Still, the latter part of the prophecy is still out there, that Miki’s son will become the Great Lord, and Asaji still has her claws in her husband’s mind. Washizu simply wishes to announce Miki’s son as his heir, but Asaji announces that she is pregnant, changing everything and leading to Washizu’s attempted assassination of the father and son. Only Miki is killed, his son fleeing to join with Noriyasu under Inui, and the ghost of Miki visits Washizu at a great banquet. It’s really striking visually with Mifune doing his best showing his character losing his grasp on reality.
The great confrontation with Noriyasu’s forces comes after Washizu goes into the forest to visit the evil spirit one more time, given the well-known promise of never falling until the forest rises up against him (the mother-born stuff of MacDuff doesn’t get through the adaptation). The ending turns out completely different, eschewing any personal confrontation and instead going with his men turning on him. It’s an interesting change that works quite well, I think. First is Mifune’s manic performance as he watches his situation fall apart around him. It’s compelling to watch. The other side is narrative, allowing a much tighter focus on Washizu that doesn’t involve outside elements. His destruction is entirely his own. That’s still true in the original play, but in the slightly abbreviated adaptation, it allows for the characters that would have done the action (namely Miki’s son) to mostly remain on the side of the action without needing to fully build them as characters. When shaving down a source to fit within the confines of a 110-minute film, it’s a good decision.

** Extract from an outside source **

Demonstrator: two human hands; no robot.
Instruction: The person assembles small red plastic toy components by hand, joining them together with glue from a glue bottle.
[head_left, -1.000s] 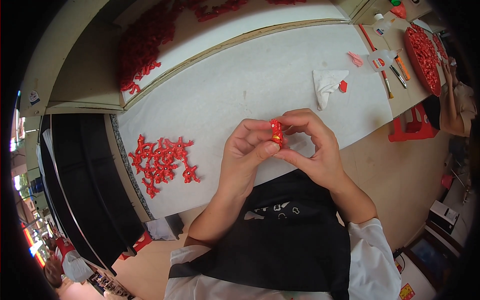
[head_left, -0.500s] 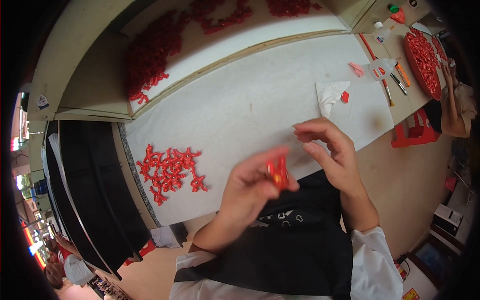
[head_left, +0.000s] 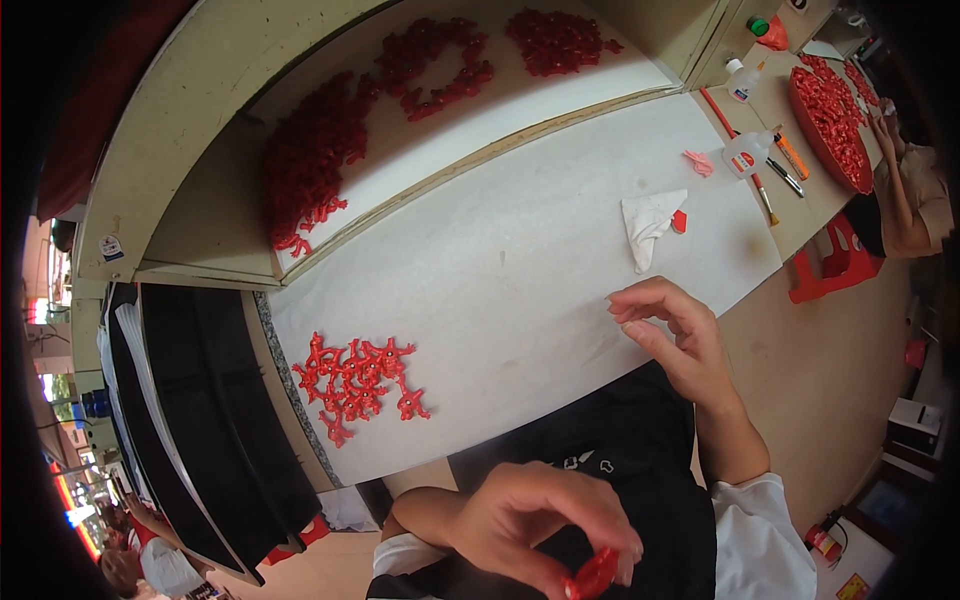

Handsome, well-acted, intelligently adapted from Shakespeare, and otherworldly all at the same time, Throne of Blood is a great film. This feels like Kurosawa stretching his muscles both artistically and within the power structures of the Japanese film industry to make a large, esoteric adaptation of a piece of major Western literature. This feels like Kurosawa at the height of his power, doing something different, and finding great success.